Exercise goal — Starting with the first line, output the data exactly, through to the last line.

*** Data block

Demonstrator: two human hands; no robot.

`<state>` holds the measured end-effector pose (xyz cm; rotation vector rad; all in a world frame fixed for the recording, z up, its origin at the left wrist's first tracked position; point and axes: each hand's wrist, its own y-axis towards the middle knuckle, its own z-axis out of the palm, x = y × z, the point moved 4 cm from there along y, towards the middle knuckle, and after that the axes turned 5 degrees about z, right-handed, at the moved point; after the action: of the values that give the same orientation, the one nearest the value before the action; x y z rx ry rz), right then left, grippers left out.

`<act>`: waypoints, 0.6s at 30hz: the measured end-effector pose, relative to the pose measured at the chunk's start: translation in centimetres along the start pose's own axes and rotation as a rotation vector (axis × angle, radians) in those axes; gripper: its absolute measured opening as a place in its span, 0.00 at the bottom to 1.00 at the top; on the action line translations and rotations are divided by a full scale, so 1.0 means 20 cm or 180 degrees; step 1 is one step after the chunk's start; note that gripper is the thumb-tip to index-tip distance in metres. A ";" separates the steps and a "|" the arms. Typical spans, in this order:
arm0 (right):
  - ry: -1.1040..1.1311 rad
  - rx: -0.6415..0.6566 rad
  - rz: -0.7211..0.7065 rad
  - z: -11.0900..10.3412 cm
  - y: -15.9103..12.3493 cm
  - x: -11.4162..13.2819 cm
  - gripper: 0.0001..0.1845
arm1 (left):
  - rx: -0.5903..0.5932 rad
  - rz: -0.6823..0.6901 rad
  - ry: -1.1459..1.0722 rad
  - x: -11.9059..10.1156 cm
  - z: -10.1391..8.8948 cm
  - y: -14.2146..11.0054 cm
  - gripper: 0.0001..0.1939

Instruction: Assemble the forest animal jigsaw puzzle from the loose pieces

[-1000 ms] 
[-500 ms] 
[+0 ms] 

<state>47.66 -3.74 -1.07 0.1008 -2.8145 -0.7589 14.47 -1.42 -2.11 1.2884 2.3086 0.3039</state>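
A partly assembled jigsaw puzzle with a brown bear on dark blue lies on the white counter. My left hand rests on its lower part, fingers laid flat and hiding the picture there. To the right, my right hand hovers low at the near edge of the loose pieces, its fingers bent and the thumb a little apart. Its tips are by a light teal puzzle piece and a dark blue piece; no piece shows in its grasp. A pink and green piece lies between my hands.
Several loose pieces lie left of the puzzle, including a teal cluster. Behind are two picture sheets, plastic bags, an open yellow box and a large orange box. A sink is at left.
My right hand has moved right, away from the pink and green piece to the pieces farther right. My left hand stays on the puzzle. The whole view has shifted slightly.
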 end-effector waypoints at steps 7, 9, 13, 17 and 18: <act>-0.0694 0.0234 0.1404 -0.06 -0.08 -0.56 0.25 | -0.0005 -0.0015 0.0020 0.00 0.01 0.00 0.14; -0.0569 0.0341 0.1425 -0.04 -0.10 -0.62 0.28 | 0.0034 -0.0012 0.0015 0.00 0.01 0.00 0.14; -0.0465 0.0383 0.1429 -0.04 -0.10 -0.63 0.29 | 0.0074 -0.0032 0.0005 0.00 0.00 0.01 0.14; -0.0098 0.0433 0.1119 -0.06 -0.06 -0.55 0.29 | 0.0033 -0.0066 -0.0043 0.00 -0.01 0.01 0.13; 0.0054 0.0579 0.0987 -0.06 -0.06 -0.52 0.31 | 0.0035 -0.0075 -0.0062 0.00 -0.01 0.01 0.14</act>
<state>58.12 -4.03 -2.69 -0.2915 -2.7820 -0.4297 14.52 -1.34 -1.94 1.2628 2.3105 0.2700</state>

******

Solution to this exercise —
Demonstrator: two human hands; no robot.

`<state>` holds the measured end-effector pose (xyz cm; rotation vector rad; all in a world frame fixed for the recording, z up, its origin at the left wrist's first tracked position; point and axes: each hand's wrist, its own y-axis towards the middle knuckle, its own z-axis out of the palm, x = y × z, the point moved 4 cm from there along y, towards the middle knuckle, and after that the axes turned 5 degrees about z, right-handed, at the moved point; after the action: of the values that give the same orientation, the one nearest the value before the action; x y z rx ry rz), right then left, grippers left out.

`<act>`: waypoints, 0.6s at 30hz: the measured end-effector pose, relative to the pose measured at the chunk's start: translation in centimetres along the start pose's own axes and rotation as a rotation vector (axis × angle, radians) in those axes; gripper: its absolute measured opening as a place in its span, 0.00 at the bottom to 1.00 at the top; on the action line translations and rotations are divided by a full scale, so 1.0 means 20 cm or 180 degrees; step 1 is one step after the chunk's start; note that gripper is the thumb-tip to index-tip distance in metres. A ";" separates the steps and a "|" the arms. Typical spans, in this order:
arm0 (right):
  - ry: -1.1040..1.1311 rad
  - rx: -0.6415..0.6566 rad
  - rz: -0.7211..0.7065 rad
  - z: -11.0900..10.3412 cm
  - y: -15.9103..12.3493 cm
  - x: -11.4162..13.2819 cm
  - gripper: 0.0001..0.1845
arm1 (left):
  - rx: -0.5903..0.5932 rad
  - rz: -0.6823..0.6901 rad
  - ry: -1.1459..1.0722 rad
  - x: -11.9059..10.1156 cm
  - z: -10.1391..8.8948 cm
  - y: -14.2146..11.0054 cm
  - gripper: 0.0001..0.1939

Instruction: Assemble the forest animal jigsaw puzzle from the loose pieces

[-1000 ms] 
[-500 ms] 
[+0 ms] 

<state>47.66 -3.74 -1.07 0.1008 -2.8145 -0.7589 14.47 -1.42 -2.11 1.2884 2.3086 0.3039</state>
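A partly assembled jigsaw puzzle with a brown bear on dark blue lies on the white counter. My left hand rests on its lower part, fingers laid flat and hiding the picture there. To the right, my right hand hovers low at the near edge of the loose pieces, its fingers bent and the thumb a little apart. Its tips are by a light teal puzzle piece and a dark blue piece; no piece shows in its grasp. A pink and green piece lies between my hands.
Several loose pieces lie left of the puzzle, including a teal cluster. Behind are two picture sheets, plastic bags, an open yellow box and a large orange box. A sink is at left.
My right hand has moved right, away from the pink and green piece to the pieces farther right. My left hand stays on the puzzle. The whole view has shifted slightly.
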 end-effector waypoints at steps 7, 9, 13, 17 and 18: <act>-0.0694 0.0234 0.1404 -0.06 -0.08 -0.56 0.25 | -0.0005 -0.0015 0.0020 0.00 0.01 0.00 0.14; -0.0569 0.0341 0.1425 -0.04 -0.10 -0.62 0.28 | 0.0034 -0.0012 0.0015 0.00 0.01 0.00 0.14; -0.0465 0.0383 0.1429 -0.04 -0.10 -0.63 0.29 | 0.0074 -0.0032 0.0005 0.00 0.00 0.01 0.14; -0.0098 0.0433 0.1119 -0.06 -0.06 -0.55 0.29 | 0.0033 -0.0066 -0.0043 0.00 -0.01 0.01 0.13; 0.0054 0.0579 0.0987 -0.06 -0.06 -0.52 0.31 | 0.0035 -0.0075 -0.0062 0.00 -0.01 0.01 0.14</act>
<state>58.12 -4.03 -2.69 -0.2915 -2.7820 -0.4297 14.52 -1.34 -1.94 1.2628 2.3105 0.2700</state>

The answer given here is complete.